Instructions to follow ::
Copy out, from the data below, each line in which the word "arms" occurs.

Start of Block

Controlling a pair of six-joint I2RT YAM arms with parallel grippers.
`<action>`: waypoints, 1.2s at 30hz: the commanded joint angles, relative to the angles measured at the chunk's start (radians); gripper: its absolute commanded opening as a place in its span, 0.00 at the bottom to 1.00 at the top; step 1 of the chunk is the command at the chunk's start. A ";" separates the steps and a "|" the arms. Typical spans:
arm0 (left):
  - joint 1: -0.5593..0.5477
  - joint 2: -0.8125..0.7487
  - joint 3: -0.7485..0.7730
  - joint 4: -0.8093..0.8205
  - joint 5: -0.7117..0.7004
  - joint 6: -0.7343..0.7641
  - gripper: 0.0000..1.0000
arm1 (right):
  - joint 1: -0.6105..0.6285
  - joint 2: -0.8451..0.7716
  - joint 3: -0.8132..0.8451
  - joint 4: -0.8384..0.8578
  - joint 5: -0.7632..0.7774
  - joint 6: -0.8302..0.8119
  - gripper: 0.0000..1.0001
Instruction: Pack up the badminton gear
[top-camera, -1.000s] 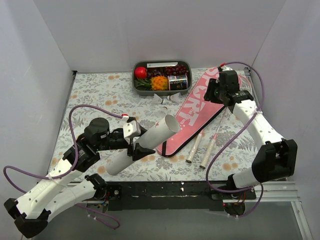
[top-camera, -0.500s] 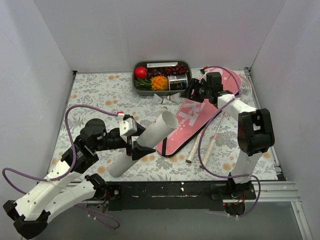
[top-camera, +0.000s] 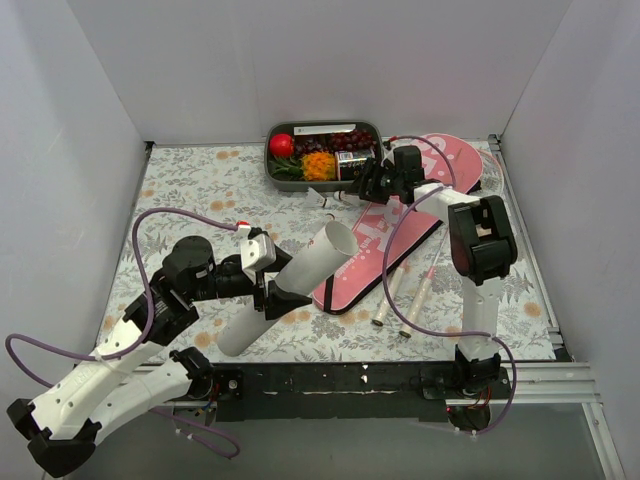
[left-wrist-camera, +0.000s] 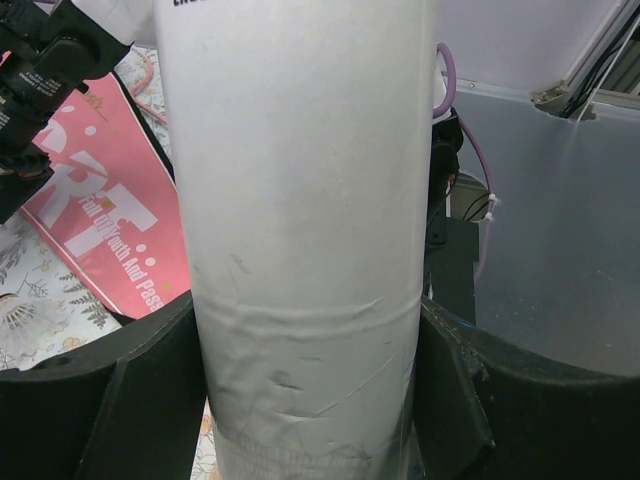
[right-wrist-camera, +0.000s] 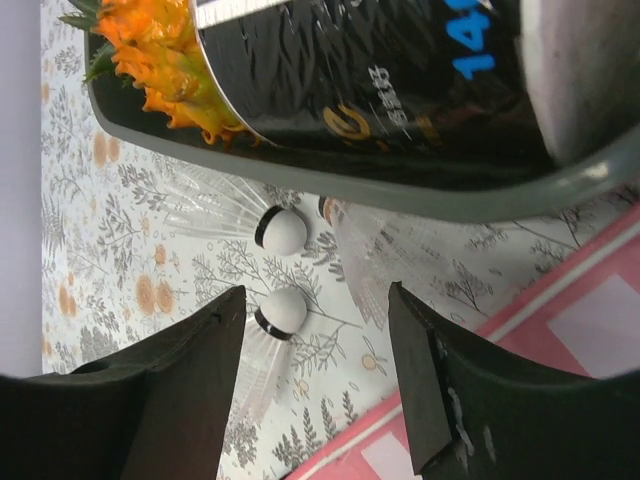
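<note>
Left claw (top-camera: 270, 282): clamped round the lower half of the white tube (top-camera: 305, 268), jaws pressed on either side of it in the wrist view. The tube sits tilted, open mouth raised and facing the pink bag (top-camera: 372, 245). Judgement: held this way so the mouth is reachable for loading, not for stowing yet.

Right claw (right-wrist-camera: 312, 335): jaws spread wide, nothing between them. It hangs over two shuttlecocks (right-wrist-camera: 283, 232) lying on the bench (top-camera: 190, 190), which show in the gap below. Judgement: lined up for a pick.

The bag lies flat, slanting from far right toward the middle. Two rackets (top-camera: 388, 300) lie just beside its right edge, handles toward the near side. Their heads are hard to make out under the right arm, possibly resting on the bag.

Obstacles: the grey tray (right-wrist-camera: 420, 200), holding a black can (right-wrist-camera: 350, 70) and food, has its rim just beside the shuttlecocks, leaving little room for the far finger. Their thin skirts look easily crushed.
</note>
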 joint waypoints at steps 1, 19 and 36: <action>-0.004 0.008 0.048 0.006 0.010 0.011 0.03 | 0.007 0.053 0.091 0.073 -0.030 0.025 0.65; -0.003 0.015 0.044 -0.011 0.013 0.027 0.03 | 0.032 0.115 0.159 0.080 -0.089 0.016 0.01; -0.006 0.052 0.039 -0.045 0.142 0.083 0.05 | 0.078 -0.865 -0.176 -0.490 0.155 -0.320 0.01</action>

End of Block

Final answer ::
Controlling a pair of six-joint I2RT YAM arms with parallel grippers.
`<action>`: waypoints, 1.2s at 30hz: the commanded joint angles, relative to the angles measured at the chunk's start (radians); gripper: its absolute commanded opening as a place in its span, 0.00 at the bottom to 1.00 at the top; step 1 of the chunk is the command at the chunk's start. A ";" separates the steps and a "|" the arms. Typical spans:

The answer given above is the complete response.